Lighter and more reliable air-cooled thermal management solutions for the aircraft of the future
As part of Europe’s sustainable energy strategy, the aircraft industry aims at gradually shifting to electrical power. The appearance of new silicon carbide and gallium nitride (SiC/GaN) power modules with better behaviour in terms of dissipation level and temperature limits has allowed revisiting air-cooled solutions. The EU-funded ICOPE project designed innovative and efficient air-cooled heat sinks to cool the power electronics modules. The project was coordinated by Joaquim Rigola from the Polytechnic University of Catalonia, with partners AAVID (Boyd Corporation), Schunk Carbon Technology, and with THALES Avionics as Topic Manager.

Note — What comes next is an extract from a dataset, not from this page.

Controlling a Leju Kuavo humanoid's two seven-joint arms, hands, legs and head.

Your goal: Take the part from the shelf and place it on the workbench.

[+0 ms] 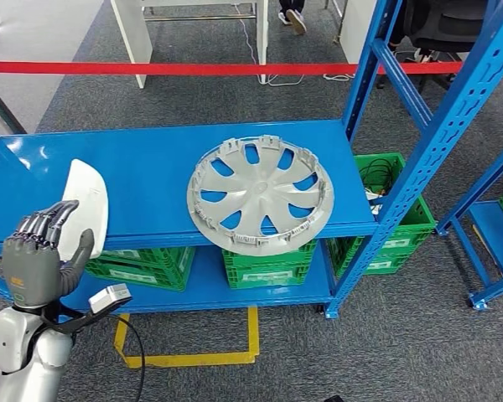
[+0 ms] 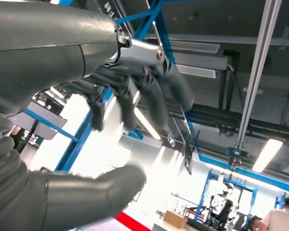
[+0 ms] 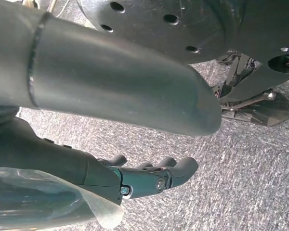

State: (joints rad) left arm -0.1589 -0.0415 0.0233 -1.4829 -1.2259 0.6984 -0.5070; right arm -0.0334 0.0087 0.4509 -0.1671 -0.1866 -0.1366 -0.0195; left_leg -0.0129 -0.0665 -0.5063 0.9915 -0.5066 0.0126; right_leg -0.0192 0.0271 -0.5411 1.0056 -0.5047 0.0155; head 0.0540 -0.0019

Improved performance and lightweight design
The innovation lays in the integration and combination of two new advanced thermal materials: annealed pyrolytic graphite (APG) and metal matrix composites (MMCs). APG is integrated into the heat spreader, intended to reduce the temperature gradients in the base plate of the heat sink. Moreover, the selected MMCs are a composition of aluminium and graphite, which improves the aluminium features (thermal conductivity, thermal diffusivity and thermal expansion coefficient). In addition to the project’s heat sink research activities, their integration into a power management bay has also been an important objective. “The improvement of air-cooled solutions implies a potential reduction of weight in the thermal management system because the related equipment for liquid or two-phase units (pumps, piping, additional heat exchangers, etc.) can be avoided. This simplification of the system also impacts in an increase of its reliability and a reduction of maintenance,” says project technical coordinator, Carles Oliet.

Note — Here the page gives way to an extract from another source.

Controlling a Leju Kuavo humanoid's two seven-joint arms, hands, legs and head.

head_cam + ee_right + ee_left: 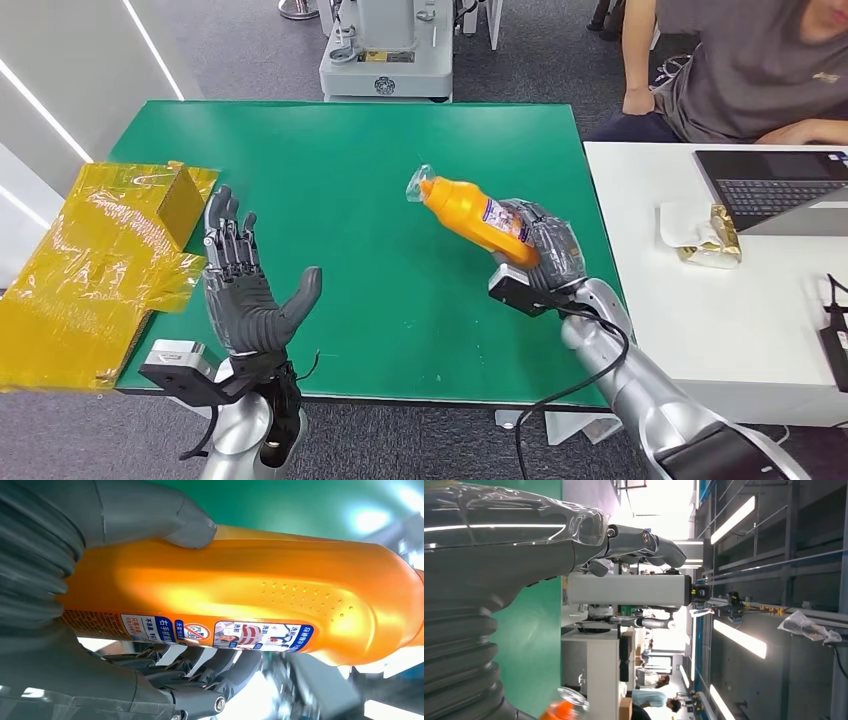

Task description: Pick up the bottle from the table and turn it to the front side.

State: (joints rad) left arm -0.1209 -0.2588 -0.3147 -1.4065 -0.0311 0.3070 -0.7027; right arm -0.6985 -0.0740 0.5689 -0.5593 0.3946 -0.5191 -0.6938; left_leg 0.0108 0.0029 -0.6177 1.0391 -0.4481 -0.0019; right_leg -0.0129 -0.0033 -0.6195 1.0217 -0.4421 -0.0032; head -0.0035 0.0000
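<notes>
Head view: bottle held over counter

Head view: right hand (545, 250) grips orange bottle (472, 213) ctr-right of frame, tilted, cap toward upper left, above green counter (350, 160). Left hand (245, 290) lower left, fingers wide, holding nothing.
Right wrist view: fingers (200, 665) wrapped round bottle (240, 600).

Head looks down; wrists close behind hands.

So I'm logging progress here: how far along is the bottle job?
Pickup looks done: the right hand grips the orange bottle clear of the green table, tilted, cap toward the left hand, which is open and empty. The turn is in hand; whether the front faces forward can't be told.
</notes>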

A demanding manufacturing process
The inherent challenges of the project have been confirmed in its execution. “The first difficulties were related to the design of a heat sink that at the same time should achieve exigent thermal requirements with air as a cooling medium, while keeping the air pressure drop and heat sink weight below specified thresholds. On top of this, the final solution should be feasible in terms of manufacturing limits,” Oliet explains. To fulfil these prerequisites, the ICOPE consortium intensified the design efforts and finally achieved a successful result, as confirmed by the tests done. The second block of difficulties is linked to the fact that it was the first time that APG and MMCs were combined in a single component. “The preliminary task of developing and characterising different coupon samples of material combinations has been important to address the challenge,” points out Oliet. Aiming to reduce the risk of possible manufacturing or performance limitations, the consortium has designed, manufactured and tested three different heat sinks with different combinations of APG/MMC materials and manufacturing processes.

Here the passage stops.